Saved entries
※ ※ ※

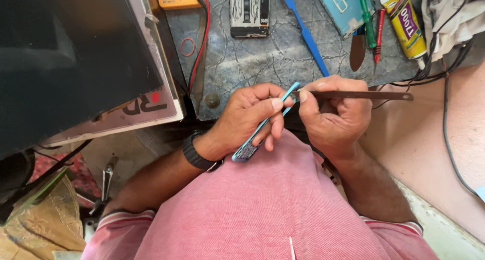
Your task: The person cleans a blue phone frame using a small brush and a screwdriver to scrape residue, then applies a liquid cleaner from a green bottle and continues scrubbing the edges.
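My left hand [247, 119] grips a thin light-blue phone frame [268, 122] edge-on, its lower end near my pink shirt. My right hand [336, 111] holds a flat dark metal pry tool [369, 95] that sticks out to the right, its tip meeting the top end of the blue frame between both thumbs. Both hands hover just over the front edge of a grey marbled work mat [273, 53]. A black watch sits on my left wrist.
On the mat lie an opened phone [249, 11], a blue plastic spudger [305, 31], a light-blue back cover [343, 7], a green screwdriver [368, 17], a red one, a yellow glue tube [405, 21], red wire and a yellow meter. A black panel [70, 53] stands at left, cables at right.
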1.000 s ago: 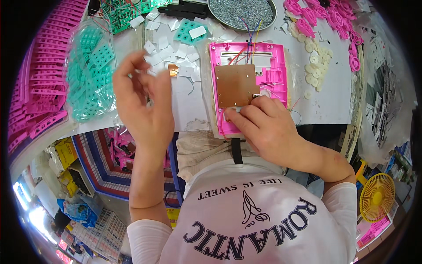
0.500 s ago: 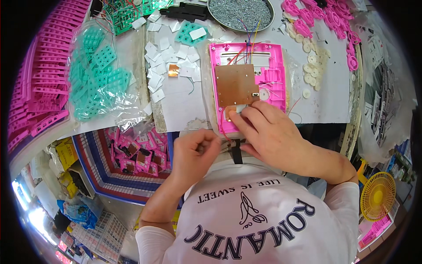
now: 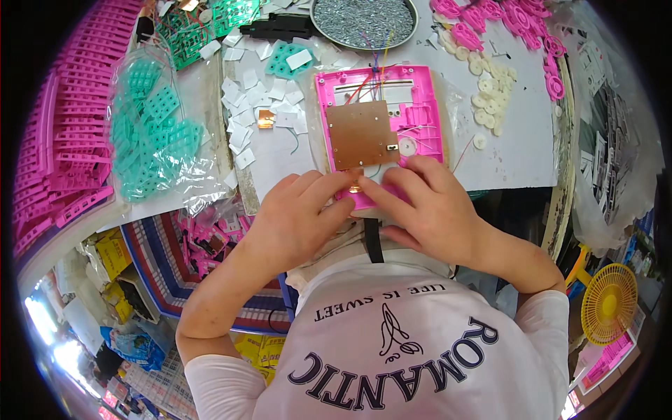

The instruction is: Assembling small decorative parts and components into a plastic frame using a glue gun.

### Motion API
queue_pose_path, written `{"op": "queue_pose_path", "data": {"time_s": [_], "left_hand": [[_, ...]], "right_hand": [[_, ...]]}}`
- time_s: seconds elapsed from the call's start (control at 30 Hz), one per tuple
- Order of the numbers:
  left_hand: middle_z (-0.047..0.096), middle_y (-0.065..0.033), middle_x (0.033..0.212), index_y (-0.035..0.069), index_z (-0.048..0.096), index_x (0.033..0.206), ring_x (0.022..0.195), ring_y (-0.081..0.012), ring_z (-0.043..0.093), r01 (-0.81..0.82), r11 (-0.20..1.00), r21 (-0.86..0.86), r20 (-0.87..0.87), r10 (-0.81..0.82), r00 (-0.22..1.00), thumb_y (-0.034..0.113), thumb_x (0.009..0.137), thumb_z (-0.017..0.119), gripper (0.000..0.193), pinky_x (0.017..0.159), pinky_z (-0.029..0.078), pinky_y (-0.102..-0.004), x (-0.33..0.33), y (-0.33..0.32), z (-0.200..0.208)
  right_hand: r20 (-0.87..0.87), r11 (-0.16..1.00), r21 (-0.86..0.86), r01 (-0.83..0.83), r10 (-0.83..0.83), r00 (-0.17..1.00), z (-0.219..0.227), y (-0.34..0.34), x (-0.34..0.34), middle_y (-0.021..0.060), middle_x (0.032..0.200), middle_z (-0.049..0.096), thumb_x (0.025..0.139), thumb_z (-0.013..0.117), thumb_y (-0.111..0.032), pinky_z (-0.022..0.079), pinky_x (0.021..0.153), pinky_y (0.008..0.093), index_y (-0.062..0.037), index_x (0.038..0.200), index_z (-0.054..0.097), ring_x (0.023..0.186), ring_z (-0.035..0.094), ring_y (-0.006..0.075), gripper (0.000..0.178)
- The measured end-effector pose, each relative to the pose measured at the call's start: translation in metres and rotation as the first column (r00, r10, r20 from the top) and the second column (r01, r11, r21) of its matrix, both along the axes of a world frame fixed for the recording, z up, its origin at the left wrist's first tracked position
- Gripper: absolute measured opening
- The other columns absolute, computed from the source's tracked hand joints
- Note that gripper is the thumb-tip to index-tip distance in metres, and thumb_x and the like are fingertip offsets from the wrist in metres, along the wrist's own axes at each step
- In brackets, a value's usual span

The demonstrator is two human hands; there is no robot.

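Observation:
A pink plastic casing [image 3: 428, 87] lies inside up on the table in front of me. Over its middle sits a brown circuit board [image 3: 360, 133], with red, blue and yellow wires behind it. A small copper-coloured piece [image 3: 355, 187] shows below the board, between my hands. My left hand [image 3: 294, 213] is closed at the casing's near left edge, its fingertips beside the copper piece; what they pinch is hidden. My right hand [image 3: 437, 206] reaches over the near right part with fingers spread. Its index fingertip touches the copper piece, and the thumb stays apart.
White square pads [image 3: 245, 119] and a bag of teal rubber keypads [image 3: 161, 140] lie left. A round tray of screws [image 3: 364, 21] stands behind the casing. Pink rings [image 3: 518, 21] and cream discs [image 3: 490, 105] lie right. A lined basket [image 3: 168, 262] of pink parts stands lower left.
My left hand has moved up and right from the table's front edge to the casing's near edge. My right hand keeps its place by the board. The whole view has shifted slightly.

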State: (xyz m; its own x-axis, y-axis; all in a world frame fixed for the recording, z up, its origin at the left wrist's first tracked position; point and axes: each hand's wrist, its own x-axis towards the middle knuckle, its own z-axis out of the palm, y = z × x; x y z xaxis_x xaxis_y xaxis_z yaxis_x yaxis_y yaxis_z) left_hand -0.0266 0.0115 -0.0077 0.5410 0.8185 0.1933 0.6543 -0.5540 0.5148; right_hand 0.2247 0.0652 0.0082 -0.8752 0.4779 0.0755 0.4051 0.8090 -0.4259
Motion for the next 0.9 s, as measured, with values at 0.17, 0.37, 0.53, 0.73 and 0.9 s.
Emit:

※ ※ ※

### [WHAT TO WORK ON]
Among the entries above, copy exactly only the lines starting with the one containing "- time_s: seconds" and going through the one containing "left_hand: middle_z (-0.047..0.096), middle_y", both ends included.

### [SOLUTION TO THE PROBLEM]
- time_s: seconds elapsed from the call's start (control at 30 Hz), one per tuple
- Order of the numbers:
  left_hand: middle_z (-0.047..0.096), middle_y (-0.065..0.033), middle_x (0.033..0.212), index_y (-0.035..0.069), index_z (-0.048..0.096), index_x (0.033..0.206), ring_x (0.022..0.195), ring_y (-0.081..0.012), ring_z (-0.043..0.093), r01 (-0.81..0.82), r11 (-0.20..1.00), r21 (-0.86..0.86), r20 (-0.87..0.87), r10 (-0.81..0.82), r00 (-0.22..1.00), thumb_y (-0.034..0.113), thumb_x (0.009..0.137), thumb_z (-0.017..0.119), gripper (0.000..0.193), pinky_x (0.017..0.159), pinky_z (-0.029..0.078), pinky_y (-0.102..-0.004), x (-0.33..0.33), y (-0.33..0.32), z (-0.200..0.208)

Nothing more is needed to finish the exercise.